#### Exercise prompt:
From the data below, copy out every line in which the word "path" occurs.

(Input records)

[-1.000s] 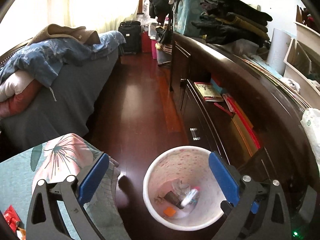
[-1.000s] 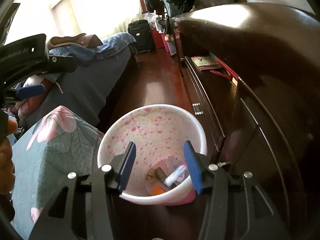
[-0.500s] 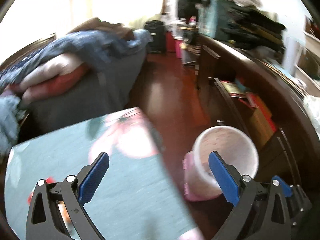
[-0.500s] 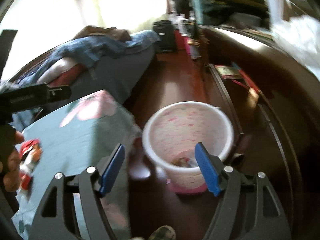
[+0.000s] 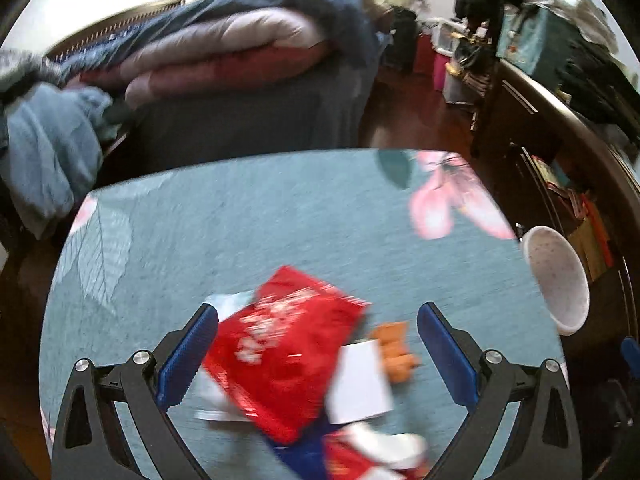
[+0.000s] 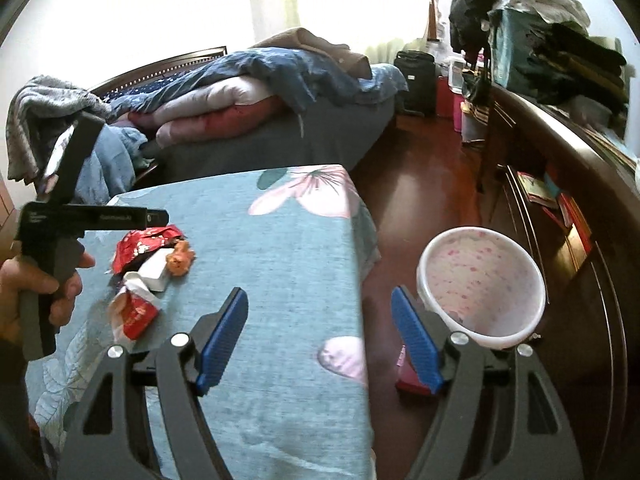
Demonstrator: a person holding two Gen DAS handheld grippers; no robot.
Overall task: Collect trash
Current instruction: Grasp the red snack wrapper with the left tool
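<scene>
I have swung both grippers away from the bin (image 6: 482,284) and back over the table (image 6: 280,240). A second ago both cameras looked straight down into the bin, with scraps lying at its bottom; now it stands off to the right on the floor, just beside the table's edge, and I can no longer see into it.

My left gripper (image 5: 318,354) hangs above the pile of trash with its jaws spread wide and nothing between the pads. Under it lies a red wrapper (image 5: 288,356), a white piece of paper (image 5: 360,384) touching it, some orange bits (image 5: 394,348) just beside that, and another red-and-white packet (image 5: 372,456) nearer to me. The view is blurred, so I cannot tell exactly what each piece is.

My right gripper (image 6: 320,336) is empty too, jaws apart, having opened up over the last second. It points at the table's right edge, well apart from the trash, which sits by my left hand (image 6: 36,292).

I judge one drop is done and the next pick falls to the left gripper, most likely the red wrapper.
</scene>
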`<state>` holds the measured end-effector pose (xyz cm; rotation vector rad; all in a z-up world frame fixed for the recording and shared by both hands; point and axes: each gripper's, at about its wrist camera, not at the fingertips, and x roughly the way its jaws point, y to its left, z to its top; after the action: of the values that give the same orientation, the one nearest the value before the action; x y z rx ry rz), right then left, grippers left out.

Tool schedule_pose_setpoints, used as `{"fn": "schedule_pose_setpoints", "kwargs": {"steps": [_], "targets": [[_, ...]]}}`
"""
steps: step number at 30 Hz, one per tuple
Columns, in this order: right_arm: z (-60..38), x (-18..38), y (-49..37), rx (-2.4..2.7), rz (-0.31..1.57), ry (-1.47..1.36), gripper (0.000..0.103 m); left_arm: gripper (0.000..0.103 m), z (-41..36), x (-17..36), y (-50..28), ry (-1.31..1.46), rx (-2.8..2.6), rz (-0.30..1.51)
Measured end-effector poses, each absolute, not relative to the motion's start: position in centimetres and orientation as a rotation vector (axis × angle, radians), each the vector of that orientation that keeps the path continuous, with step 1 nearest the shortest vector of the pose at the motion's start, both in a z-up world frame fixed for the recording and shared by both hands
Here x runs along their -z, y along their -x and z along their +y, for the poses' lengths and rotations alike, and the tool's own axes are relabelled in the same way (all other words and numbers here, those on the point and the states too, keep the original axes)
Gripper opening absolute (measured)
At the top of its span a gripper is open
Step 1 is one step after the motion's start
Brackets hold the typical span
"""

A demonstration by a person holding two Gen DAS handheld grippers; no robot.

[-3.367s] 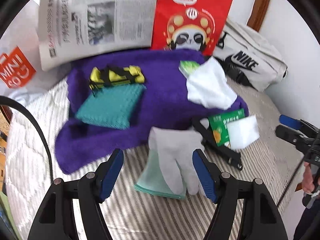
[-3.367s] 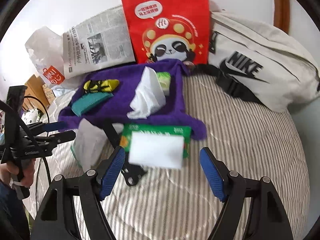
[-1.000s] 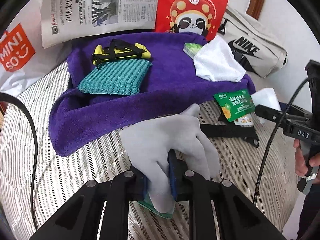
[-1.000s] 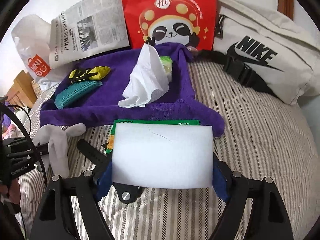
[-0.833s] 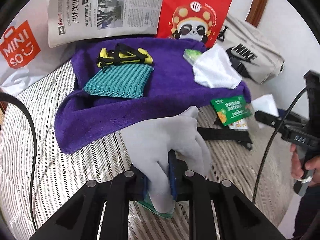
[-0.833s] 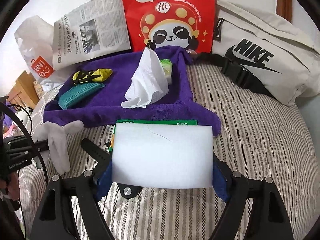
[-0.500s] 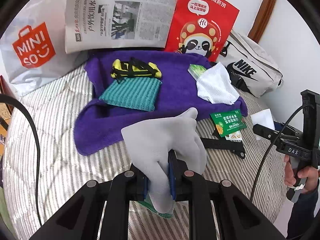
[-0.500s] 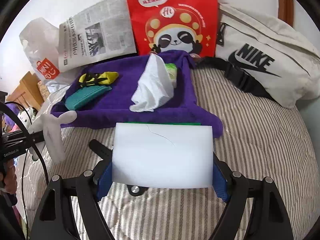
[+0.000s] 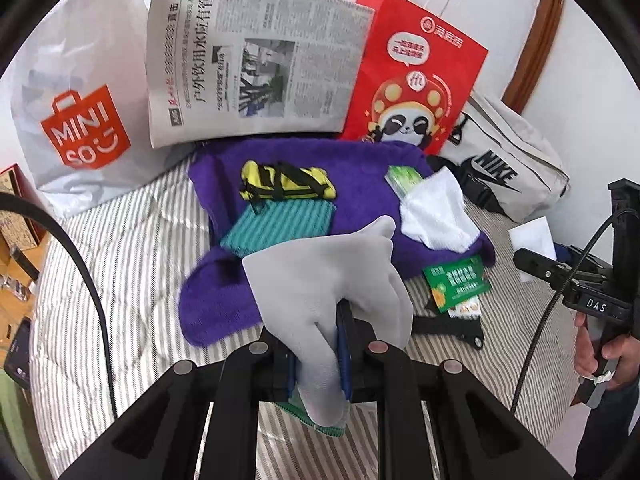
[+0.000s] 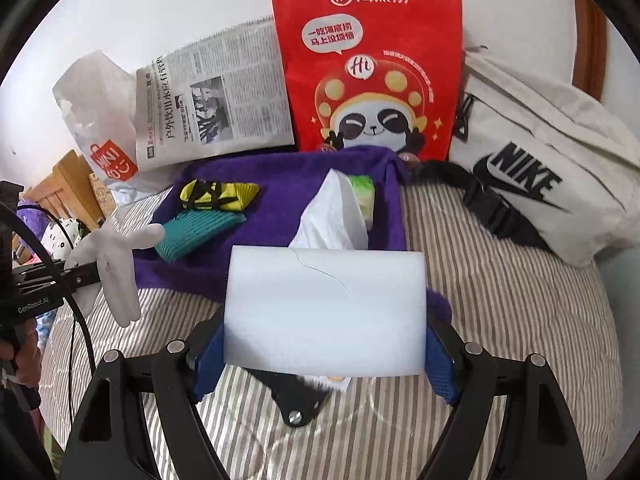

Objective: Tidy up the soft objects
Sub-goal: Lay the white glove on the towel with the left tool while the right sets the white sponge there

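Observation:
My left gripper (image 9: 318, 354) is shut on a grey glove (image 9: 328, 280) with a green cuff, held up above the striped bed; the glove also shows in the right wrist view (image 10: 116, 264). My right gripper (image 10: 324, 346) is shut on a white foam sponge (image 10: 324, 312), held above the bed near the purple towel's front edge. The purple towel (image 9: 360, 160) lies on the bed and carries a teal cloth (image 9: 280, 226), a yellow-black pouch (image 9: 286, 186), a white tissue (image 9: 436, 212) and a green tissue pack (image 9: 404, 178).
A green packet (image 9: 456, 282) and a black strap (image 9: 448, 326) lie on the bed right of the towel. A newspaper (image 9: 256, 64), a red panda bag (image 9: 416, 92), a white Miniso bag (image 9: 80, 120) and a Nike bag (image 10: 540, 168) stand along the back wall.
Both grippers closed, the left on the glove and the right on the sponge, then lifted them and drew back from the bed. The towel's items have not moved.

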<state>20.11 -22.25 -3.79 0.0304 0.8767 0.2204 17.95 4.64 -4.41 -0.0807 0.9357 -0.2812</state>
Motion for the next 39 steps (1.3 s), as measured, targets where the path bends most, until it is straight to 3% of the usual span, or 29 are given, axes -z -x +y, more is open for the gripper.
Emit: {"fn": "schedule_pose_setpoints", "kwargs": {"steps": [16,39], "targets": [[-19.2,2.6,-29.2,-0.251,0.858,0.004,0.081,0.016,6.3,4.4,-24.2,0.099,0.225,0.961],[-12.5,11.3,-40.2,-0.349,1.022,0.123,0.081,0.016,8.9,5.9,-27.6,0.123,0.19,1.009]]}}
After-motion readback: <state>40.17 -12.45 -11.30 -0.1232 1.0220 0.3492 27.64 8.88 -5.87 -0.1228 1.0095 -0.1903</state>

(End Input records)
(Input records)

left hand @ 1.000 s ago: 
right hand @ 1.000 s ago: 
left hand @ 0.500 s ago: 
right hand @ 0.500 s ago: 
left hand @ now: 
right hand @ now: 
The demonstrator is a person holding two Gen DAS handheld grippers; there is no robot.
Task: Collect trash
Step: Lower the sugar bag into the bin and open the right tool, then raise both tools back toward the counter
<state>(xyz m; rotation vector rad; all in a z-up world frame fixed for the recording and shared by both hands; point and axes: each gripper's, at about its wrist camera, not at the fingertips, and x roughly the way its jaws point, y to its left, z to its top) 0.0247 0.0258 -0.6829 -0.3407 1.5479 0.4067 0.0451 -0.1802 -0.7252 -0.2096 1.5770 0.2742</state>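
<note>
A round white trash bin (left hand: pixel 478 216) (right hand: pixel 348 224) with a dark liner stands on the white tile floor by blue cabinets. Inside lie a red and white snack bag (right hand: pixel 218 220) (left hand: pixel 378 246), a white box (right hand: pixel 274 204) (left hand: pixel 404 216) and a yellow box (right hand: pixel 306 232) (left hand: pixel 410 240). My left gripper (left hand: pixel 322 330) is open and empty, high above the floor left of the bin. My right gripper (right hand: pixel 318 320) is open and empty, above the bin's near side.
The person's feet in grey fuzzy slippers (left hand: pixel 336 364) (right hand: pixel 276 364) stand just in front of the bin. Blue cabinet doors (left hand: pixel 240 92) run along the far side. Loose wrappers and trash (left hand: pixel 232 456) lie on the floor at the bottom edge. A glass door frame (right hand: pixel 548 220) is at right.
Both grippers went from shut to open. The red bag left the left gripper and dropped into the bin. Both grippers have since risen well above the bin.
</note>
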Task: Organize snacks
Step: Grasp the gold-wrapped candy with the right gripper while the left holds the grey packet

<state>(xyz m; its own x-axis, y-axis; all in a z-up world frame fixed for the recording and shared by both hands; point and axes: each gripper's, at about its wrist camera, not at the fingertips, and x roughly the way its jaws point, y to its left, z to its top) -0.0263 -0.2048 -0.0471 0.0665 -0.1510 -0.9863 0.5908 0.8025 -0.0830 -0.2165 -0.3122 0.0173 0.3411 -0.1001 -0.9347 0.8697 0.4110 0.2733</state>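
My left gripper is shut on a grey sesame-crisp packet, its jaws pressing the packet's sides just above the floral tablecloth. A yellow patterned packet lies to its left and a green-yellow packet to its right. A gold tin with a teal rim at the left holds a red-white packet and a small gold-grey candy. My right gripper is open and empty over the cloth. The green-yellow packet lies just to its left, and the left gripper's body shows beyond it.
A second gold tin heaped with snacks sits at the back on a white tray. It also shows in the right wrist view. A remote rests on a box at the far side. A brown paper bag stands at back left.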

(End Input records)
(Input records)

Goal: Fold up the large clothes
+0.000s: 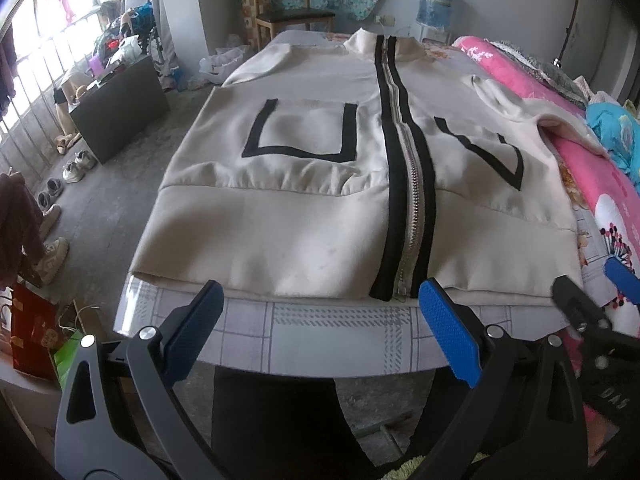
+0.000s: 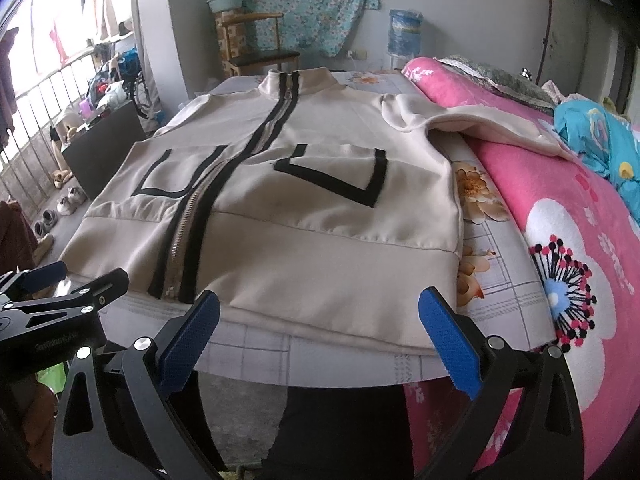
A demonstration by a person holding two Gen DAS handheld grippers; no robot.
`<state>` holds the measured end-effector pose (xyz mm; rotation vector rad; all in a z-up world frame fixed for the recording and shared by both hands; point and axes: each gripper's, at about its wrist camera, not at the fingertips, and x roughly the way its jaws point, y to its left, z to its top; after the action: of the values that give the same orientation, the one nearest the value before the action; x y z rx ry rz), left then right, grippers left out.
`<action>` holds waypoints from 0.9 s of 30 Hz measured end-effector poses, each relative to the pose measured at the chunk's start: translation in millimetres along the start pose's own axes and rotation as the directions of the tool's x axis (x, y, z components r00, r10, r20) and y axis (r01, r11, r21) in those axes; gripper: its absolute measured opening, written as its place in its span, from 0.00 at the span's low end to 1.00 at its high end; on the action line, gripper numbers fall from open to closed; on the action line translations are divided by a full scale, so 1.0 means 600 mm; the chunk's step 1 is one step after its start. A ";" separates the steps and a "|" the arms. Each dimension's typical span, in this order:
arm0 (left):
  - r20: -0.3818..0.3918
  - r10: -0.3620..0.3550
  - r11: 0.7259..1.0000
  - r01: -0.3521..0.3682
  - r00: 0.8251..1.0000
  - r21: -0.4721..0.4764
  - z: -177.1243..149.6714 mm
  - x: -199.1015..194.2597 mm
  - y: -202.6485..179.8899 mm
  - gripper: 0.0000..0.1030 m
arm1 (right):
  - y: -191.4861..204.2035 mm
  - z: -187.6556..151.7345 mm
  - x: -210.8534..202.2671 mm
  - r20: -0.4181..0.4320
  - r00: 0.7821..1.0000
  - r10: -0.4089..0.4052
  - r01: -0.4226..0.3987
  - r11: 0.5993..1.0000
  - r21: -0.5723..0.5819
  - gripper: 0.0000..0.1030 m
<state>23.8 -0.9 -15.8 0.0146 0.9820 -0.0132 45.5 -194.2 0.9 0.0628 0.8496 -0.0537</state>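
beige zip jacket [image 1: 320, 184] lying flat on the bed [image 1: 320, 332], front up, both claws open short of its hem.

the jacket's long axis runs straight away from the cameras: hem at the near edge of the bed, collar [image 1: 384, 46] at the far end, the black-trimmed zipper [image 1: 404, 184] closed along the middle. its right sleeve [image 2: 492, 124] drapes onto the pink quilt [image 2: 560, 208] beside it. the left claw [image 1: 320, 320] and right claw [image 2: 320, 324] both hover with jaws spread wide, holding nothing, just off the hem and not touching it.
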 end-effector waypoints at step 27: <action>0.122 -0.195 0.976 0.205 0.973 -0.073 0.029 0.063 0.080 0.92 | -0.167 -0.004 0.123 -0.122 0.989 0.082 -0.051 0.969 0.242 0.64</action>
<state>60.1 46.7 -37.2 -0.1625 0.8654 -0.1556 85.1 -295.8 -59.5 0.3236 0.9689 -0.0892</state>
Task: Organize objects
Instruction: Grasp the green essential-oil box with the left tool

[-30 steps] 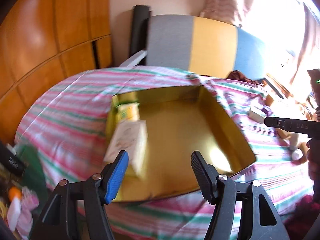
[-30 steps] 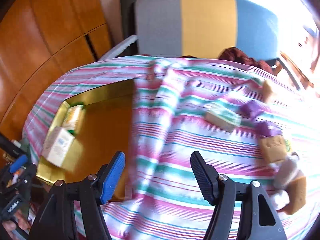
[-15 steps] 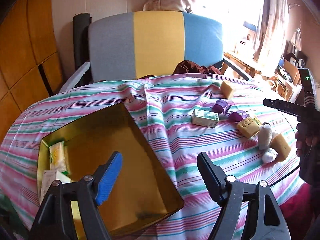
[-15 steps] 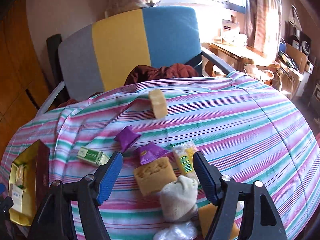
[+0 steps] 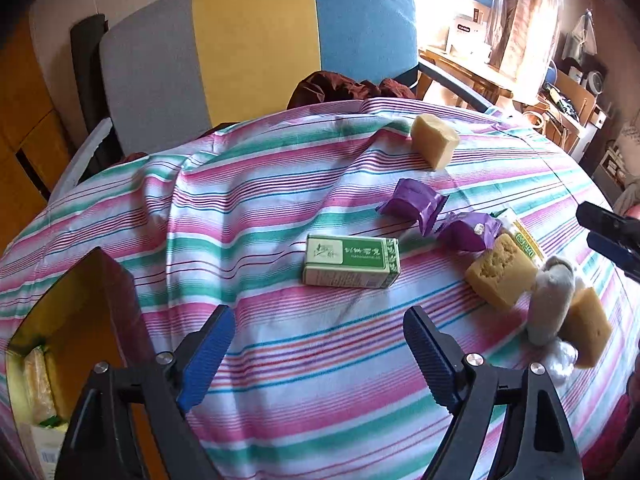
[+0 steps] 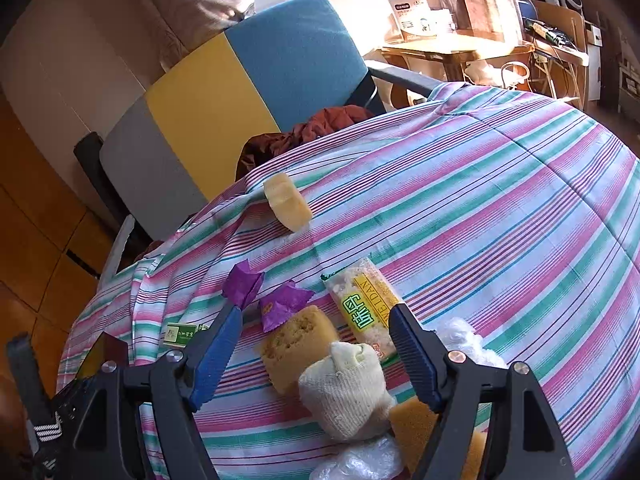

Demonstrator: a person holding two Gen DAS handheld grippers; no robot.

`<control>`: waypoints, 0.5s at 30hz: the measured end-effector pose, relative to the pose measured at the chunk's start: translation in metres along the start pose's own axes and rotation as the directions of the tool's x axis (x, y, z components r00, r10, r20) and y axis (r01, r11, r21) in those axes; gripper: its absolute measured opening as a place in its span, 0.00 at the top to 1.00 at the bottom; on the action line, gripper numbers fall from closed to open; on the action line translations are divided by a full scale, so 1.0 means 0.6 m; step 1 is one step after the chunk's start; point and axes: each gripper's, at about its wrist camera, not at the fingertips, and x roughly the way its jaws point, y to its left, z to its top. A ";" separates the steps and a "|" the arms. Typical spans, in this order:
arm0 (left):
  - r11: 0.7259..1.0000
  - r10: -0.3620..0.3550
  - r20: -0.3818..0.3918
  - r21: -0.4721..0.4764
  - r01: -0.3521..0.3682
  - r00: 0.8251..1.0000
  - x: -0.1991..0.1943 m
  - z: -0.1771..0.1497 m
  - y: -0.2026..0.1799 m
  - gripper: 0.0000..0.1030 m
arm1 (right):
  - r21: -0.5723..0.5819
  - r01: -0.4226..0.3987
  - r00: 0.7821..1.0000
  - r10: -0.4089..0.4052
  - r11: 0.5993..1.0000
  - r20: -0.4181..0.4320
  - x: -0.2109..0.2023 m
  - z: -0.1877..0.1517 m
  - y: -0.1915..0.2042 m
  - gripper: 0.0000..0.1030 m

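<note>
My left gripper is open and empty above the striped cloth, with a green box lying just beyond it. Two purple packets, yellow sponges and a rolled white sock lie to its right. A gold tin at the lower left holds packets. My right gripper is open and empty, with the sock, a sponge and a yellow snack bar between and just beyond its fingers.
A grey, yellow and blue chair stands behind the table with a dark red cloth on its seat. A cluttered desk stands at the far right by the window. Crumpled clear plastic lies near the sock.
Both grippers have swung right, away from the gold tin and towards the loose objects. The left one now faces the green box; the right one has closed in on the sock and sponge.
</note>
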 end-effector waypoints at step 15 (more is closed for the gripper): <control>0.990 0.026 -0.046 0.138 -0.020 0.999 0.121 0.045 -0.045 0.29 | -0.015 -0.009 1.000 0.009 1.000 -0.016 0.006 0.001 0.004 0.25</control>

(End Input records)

#### Your solution:
Measured end-effector poses, each absolute, not relative to the motion's start: position in centimetres and orientation as a rotation vector (axis × angle, radians), each the vector of that orientation that keeps the path continuous, with step 1 nearest the shortest vector of the pose at the motion's start, both in a z-up world frame fixed for the recording and shared by both hands
Motion for the next 39 steps (1.3 s), as measured, targets where the path bends most, until it is straight to 3% of the usual span, or 29 are given, axes -z -x +y, more is open for the gripper.

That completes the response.